Yoga In Schools Improves Health Research Shows

A new study review, “Scoping Review of Yoga in Schools: Mental Health and Cognitive Outcomes in Both Neurotypical and Neurodiverse Youth Populations,” found evidence to support the use of school-based yoga programs for the improvement of self-concept, resilience, depression, self-esteem, subjective wellbeing, executive function, and academic performance in both neurotypical and neurodiverse populations. These findings support providing yoga programs in schools to improve mental health and cognition and could clear the way for future research and school-based yoga intervention development.

An earlier survey suggests that roughly 80% of children and adolescents will have some form of psychological problem by age 21. Many of these conditions, like depression and anxiety, are rooted in chronic stress. This is one reason why more schools are turning to yoga to improve the health of American youth, according to a review of the research published in the Annals of the New York Academy of Sciences.

Research Review Examines Positive Effects of Yoga in Schools

Little children with yoga mats talking and hanging out with each other developing social skills through kids yoga at school

 

The review examined all of the published peer-reviewed research in which yoga was used as a school-based intervention for the general population. A total of 47 publications in which yoga was used in preschool (n= 1), elementary schools (n= 18), middle schools (n= 7), and high schools (n= 13), as well as elementary and middle schools combined (n= 6) and middle school and high schools combined (n= 2) were included in the final analysis.  Sample sizes in these studies ranged from 20-660 students (median = 74), and most trials took place in the United States (30) and India (15) and were published after 2010.

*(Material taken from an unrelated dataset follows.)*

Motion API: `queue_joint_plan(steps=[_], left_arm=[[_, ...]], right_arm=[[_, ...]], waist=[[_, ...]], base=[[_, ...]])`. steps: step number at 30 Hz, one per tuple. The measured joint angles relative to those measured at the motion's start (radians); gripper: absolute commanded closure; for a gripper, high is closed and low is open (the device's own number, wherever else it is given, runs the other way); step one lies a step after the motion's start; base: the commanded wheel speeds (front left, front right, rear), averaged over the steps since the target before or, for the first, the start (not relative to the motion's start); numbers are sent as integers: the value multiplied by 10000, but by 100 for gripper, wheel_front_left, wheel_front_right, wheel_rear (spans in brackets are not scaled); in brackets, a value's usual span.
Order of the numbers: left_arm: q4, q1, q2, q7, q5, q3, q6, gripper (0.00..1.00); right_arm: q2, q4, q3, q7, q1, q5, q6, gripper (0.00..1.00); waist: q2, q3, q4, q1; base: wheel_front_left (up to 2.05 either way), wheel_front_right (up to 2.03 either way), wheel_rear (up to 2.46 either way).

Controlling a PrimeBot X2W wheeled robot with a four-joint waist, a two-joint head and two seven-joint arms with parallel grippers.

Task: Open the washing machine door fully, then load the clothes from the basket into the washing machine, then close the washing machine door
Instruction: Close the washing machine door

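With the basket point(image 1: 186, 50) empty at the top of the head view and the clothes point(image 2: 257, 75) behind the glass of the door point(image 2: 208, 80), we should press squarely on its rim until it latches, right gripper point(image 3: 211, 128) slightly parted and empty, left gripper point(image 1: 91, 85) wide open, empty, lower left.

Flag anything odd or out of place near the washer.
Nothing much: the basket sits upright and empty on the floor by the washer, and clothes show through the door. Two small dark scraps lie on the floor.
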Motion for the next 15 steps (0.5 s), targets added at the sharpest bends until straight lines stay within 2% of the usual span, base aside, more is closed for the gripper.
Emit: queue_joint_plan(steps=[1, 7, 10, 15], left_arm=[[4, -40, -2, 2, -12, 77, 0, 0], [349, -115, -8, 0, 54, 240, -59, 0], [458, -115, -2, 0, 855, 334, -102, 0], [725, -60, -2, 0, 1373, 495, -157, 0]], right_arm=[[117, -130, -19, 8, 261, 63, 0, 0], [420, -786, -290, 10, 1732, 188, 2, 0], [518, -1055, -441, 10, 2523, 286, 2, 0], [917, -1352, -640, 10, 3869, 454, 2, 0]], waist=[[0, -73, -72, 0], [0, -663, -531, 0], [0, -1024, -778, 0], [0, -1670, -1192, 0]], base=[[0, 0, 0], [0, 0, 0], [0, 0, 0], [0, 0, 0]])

Research designs for these studies included randomized controlled trials (57%), non-randomized controlled trials (15%), uncontrolled trials (19%) and qualitative research (9%). Despite the use of randomized controlled trials, which are generally considered to be empirically rigorous, some studies suffered from methodological problems, which is common in school-based research where randomization of students to an intervention or non-intervention condition can be particularly challenging.

As is typical for yoga studies, there was a tremendous degree of variability in the types of yoga interventions used, as well as their format, content, and length. The overwhelming majority of yoga programs were delivered during school hours (85%) rather than before or after school. Program length varied from 1 to 52 weeks, with the number of sessions ranging from 5 to 100. Similarly, the duration of each session was highly variable, lasting from 4 to 180 minutes. The high degree of inconsistency of yoga “dosage” makes it difficult to assess whether program outcomes were related to the length of sessions offered or program duration.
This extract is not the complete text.